Sparse format derived in part from Ron Hubbard’s format for the SID (

Because there are so many channels, and optionally effects, storing an entire song as a full sequence of rows and patterns would require a large amount of RAM. Given 26 channels, and up to 25 bytes per row, a single row would be 650 bytes! Thus an entire pattern would be 41.6k! This could become smaller if reducing the feature-set, such as only support 1 effect per channel (instead of up to 3 or so). However, if we adopt a sparse format, we can dramatically decrease this requirement in many cases.

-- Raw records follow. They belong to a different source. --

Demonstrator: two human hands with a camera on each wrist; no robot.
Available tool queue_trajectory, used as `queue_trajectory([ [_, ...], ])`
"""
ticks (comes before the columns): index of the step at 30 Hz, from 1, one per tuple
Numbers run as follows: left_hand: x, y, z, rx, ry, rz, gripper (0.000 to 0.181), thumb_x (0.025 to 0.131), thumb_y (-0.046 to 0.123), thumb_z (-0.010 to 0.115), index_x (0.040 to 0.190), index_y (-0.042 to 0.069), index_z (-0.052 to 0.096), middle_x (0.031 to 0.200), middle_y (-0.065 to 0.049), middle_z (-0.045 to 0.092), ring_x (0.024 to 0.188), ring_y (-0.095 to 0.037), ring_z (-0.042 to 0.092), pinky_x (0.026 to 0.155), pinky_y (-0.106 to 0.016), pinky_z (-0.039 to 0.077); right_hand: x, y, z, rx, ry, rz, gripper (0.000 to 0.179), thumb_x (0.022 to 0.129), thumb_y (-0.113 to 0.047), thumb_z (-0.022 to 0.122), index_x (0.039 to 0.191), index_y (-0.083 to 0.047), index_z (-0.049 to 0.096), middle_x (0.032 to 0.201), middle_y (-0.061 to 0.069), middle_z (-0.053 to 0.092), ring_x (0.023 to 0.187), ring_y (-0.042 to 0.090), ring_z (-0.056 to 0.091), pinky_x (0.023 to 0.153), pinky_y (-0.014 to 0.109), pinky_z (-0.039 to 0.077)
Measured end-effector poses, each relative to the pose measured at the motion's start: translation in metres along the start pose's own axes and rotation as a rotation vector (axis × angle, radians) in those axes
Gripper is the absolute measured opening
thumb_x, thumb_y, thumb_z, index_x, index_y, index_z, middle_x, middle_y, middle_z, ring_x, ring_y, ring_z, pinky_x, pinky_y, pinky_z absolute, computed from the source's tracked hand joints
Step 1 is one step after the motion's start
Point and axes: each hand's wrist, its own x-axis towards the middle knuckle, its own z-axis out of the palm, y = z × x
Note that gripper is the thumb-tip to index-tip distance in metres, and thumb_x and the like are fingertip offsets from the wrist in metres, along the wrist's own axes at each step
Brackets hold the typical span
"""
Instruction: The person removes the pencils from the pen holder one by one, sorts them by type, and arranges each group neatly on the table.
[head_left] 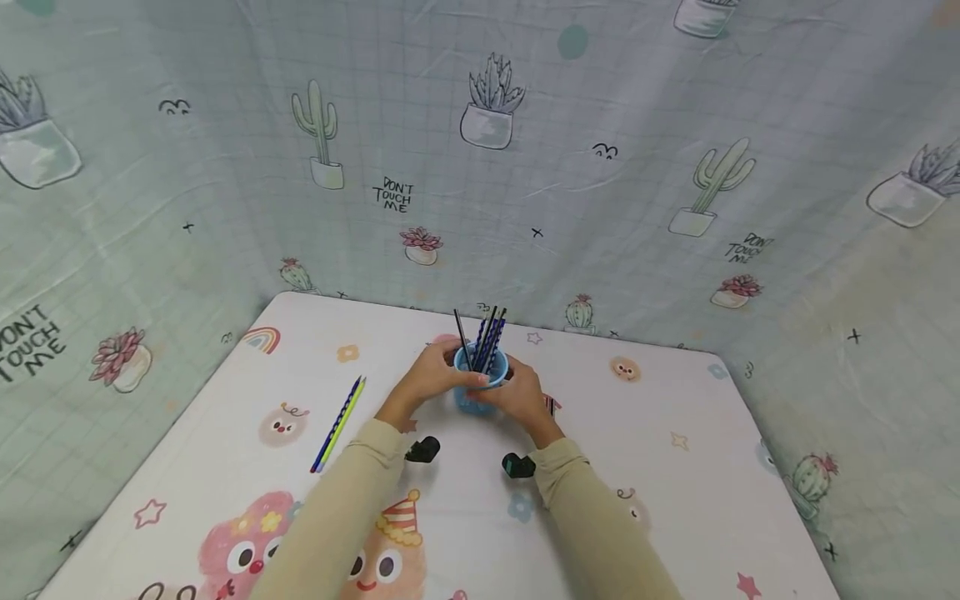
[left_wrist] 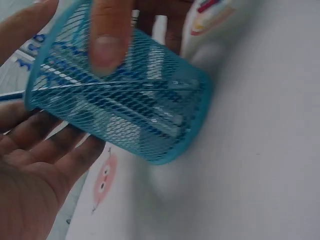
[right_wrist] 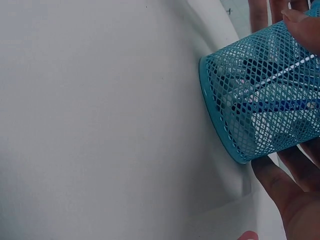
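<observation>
Both hands gripped the cup: the left hand point(head_left: 431, 375) curled round its left side, the right hand point(head_left: 522, 398) round its right, thumbs across the near side. The cup point(head_left: 471, 402), blue mesh, stood between them, rim up, with several dark and dotted pencils point(head_left: 489, 346) leaning in it and rising above its rim. Whether its base touched the table point(head_left: 615, 433) could not be told. Nearer the person than the cup were two black devices point(head_left: 423, 450) at the wrists, then the beige sleeves point(head_left: 330, 508). Left of the cup, well apart, lay a blue pencil point(head_left: 336, 425) and, just beside it, a yellow pencil point(head_left: 342, 424). Beyond the cup rose a plant-printed cloth point(head_left: 540, 200).
</observation>
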Motion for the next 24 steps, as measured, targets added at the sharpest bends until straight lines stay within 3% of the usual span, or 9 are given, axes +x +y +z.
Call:
queue_trajectory([
  [3,0.007,0.004,-0.004,-0.041,0.010,-0.021,0.069,0.085,0.032,0.087,0.142,0.005,0.061,0.143,-0.015,0.063,0.133,-0.032,0.062,0.117,-0.051,0.048,0.002,-0.001,-0.001,-0.023,0.004,-0.002,0.078,0.068,-0.030,0.100,0.135,-0.009,0.067,0.129,0.011,0.074,0.122,0.030,0.068,0.107,0.053,0.055],
  [7,0.016,0.009,-0.002,-0.083,0.087,-0.032,0.074,0.088,0.031,0.085,0.148,0.002,0.054,0.140,-0.018,0.067,0.134,-0.034,0.063,0.116,-0.051,0.049,0.002,-0.001,-0.001,-0.032,0.004,0.015,0.082,0.067,-0.030,0.100,0.139,-0.008,0.065,0.131,0.011,0.074,0.124,0.030,0.068,0.108,0.052,0.054],
  [13,0.018,0.022,0.007,-0.024,0.401,-0.017,0.068,0.090,0.027,0.083,0.145,0.000,0.054,0.140,-0.021,0.065,0.129,-0.036,0.065,0.110,-0.049,0.054,0.002,0.000,0.001,-0.018,-0.010,0.046,0.085,0.067,-0.033,0.100,0.141,-0.009,0.064,0.133,0.009,0.073,0.126,0.029,0.067,0.110,0.052,0.053],
  [16,0.017,0.030,0.010,0.014,0.522,0.046,0.062,0.090,0.023,0.083,0.140,-0.002,0.058,0.135,-0.021,0.067,0.124,-0.036,0.067,0.108,-0.047,0.056,0.003,-0.001,0.001,-0.018,-0.004,0.041,0.085,0.066,-0.034,0.100,0.139,-0.009,0.065,0.131,0.009,0.074,0.125,0.029,0.068,0.110,0.051,0.053],
  [20,0.018,0.041,0.011,0.063,0.630,0.190,0.045,0.091,0.016,0.082,0.127,-0.004,0.066,0.123,-0.021,0.072,0.110,-0.035,0.072,0.100,-0.045,0.060,0.005,-0.001,-0.001,-0.013,-0.002,0.050,0.084,0.066,-0.033,0.101,0.138,-0.010,0.066,0.130,0.009,0.074,0.124,0.028,0.068,0.111,0.050,0.053],
  [24,0.018,0.052,0.012,0.109,0.659,0.318,0.034,0.091,0.011,0.080,0.119,-0.005,0.070,0.112,-0.023,0.074,0.098,-0.036,0.075,0.091,-0.046,0.063,0.005,-0.002,0.001,0.001,-0.002,0.059,0.082,0.065,-0.031,0.101,0.136,-0.010,0.067,0.129,0.009,0.075,0.123,0.028,0.069,0.110,0.050,0.054],
])
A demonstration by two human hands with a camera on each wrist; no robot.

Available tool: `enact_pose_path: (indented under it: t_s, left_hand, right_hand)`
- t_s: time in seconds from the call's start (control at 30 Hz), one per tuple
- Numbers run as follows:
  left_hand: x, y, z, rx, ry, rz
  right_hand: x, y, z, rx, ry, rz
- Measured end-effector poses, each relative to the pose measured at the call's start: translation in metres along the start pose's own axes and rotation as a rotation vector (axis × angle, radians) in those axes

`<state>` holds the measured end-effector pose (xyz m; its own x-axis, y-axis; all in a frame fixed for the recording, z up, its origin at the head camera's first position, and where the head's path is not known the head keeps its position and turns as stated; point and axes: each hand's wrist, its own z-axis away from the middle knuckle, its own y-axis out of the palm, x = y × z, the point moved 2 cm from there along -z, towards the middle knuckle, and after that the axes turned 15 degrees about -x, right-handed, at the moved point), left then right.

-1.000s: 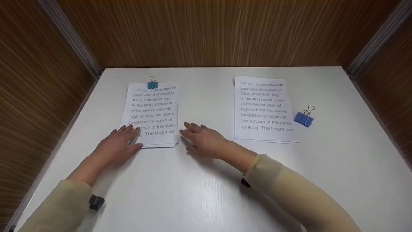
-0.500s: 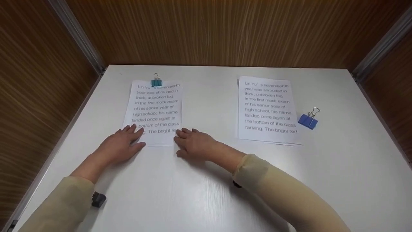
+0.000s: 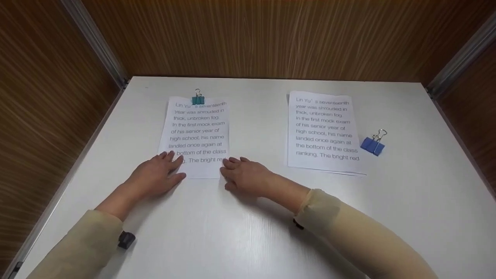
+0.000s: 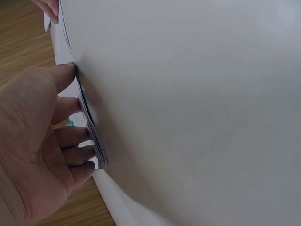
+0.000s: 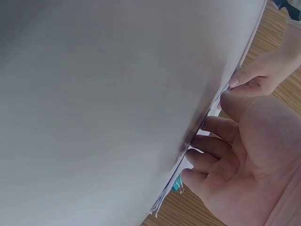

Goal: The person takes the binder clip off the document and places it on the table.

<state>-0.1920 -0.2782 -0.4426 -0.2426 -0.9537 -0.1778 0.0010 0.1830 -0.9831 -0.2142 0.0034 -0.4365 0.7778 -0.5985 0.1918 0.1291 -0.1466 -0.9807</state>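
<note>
A stack of printed paper (image 3: pixel 199 130) lies on the white table at centre left, with a teal binder clip (image 3: pixel 198 100) on its top edge. My left hand (image 3: pixel 155 174) touches the stack's lower left corner, fingers along the left side and thumb at the bottom edge. At the lower right corner, my right hand (image 3: pixel 250 176) rests its fingertips against the stack's edge. In the wrist views, fingertips of my left hand (image 4: pixel 37 127) and right hand (image 5: pixel 235 150) press on the edges of the layered sheets, gently bent and not wrapped round them.
Another printed paper stack (image 3: pixel 323 130) lies to the right, its lower sheets slightly uneven at the bottom. Beside it sits a blue binder clip (image 3: pixel 372 145). Wood-grain panels (image 3: pixel 267 38) stand behind and at both sides of the white table (image 3: pixel 240 232).
My right hand has come left onto the stack's lower right corner, whose sheets now look more even. Both hands and the clipped stack have then shifted right together.
</note>
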Motion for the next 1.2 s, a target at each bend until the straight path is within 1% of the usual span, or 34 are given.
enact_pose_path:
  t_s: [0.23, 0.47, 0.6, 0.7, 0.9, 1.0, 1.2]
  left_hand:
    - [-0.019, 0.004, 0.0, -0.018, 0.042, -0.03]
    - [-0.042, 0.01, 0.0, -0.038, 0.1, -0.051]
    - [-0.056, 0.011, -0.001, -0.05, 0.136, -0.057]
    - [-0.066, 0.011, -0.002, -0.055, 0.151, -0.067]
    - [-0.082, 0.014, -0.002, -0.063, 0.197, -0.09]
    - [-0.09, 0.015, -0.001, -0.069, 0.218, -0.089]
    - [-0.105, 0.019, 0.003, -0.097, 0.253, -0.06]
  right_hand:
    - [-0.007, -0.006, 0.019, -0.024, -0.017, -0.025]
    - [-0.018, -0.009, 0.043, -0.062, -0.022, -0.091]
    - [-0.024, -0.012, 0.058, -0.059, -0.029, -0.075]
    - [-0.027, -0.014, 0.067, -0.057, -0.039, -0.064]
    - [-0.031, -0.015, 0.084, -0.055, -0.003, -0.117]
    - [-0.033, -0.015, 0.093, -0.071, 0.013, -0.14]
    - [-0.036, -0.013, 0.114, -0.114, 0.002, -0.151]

This saves storage space at the cost of a more complicated playback routine and a potentially much more complicated editing routine (e.g. when working on a pattern in the tracker). For instance, adding new row in the middle of a sparse pattern would require re-arranging the subsequent patterns. Or one might be able to use references, at the cost of more RAM. The same issue happens when adding more channels to a row - all the subsequent data would need to be shifted over.

The ideal when composing is to have a pattern buffer, but given the channels and effects, it will likely exceed a single 8k page of RAM.

The sparse format could still be big for dense patterns. Once clever thing might be to provide a “bytes remaining” sort of indicator to the user so the user can decide how to deal with the 8k page budget (though many patterns would likely be much less than 8k).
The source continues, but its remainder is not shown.